Speaker 2: 04:28 You know, that's a really good point. Yeah. You know, that's a really good point. Like the MTS polling had showed that it really was just right on the line of having the required two thirds voter support. So even before all of this, it wasn't clear whether it was going to pass or not. And now there's concern that there might be, um, skepticism about riding public transit with the pandemic being what it is, but also the elected officials that are on the MTS board and all of the staff members at the transit agency that just don't really have the time to be working on a major initiative like this. They're just scrambling to keep everything running, you know, as best as possible.

Speaker 1: 05:14 Congress passed this enormous stimulus bill in response to the outbreak. Will transit agencies get any money from that?

Speaker 2: 05:21 Absolutely. I mean, that is a kind of a big lifesaver for MTS and NCT. D the region totally gets more than $300 million.

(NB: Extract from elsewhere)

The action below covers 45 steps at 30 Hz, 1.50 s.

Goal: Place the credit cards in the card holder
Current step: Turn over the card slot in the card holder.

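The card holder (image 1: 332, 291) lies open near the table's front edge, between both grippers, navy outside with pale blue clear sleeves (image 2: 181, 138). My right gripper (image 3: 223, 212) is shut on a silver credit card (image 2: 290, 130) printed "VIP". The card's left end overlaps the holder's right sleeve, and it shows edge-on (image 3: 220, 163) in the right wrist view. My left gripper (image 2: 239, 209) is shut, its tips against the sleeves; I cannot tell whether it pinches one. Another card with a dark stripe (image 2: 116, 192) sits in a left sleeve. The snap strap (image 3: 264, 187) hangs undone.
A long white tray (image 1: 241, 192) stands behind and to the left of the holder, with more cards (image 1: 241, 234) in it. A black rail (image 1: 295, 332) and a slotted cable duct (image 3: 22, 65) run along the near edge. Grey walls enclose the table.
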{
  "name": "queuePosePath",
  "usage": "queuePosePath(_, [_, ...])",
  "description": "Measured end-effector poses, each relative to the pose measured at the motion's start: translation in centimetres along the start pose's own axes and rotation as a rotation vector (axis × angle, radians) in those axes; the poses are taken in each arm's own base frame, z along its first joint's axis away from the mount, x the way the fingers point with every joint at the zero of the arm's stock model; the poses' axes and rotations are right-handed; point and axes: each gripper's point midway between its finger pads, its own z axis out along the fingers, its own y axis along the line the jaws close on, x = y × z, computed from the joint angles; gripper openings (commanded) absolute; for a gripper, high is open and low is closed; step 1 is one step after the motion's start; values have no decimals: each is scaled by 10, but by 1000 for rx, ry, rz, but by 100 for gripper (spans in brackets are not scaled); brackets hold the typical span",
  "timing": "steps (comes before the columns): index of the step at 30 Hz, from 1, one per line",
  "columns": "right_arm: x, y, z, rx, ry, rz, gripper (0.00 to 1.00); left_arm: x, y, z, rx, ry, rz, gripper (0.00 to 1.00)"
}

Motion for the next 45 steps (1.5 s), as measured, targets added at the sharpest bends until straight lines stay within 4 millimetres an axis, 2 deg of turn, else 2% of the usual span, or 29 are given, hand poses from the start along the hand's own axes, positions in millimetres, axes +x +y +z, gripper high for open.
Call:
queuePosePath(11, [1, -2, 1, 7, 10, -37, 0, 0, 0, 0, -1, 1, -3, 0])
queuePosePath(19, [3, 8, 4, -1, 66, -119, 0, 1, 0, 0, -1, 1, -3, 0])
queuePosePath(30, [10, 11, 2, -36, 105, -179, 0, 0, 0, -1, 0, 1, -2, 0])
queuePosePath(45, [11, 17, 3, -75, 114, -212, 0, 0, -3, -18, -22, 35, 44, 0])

The region totally gets about $325 million in the stimulus package. So that will go a fair distance towards keeping their budgets from just totally imploding, but for how long? Right? Like that's what we don't know.

Speaker 1: 05:50 And in fact, in terms of the current sales tax that is already being used to expand public transit, could that be decimated by this economic downturn?

Speaker 2: 05:59 Yeah, it's just one piece of bad news after the next, I mean, so right now they're dealing with declining ridership, which means declining revenue from fairs. We have to remember that, uh, the metropolitan transit system here in San Diego relies on fair revenue for nearly 40% of its budget. That's pretty high for a transit ridership of its size. So they're taking a huge hit there. But then on top of that, the other piece of public funding for this is the Transnet sales tax, which is also, uh, now headed for steep declines in coming months. So they could get hit twice here as well as local governments. Right. Like the local governments are going to be dealing with the same thing.

Speaker 1: 06:42 Well. Joshua, thank you so much for your perspective and your reporting.

Speaker 2: 06:45 Absolutely. You're welcome. Pleasure to be here.

Speaker 1: 06:48 That's Joshua Emerson Smith, who covers the environment and transportation for the San Diego union Tribune.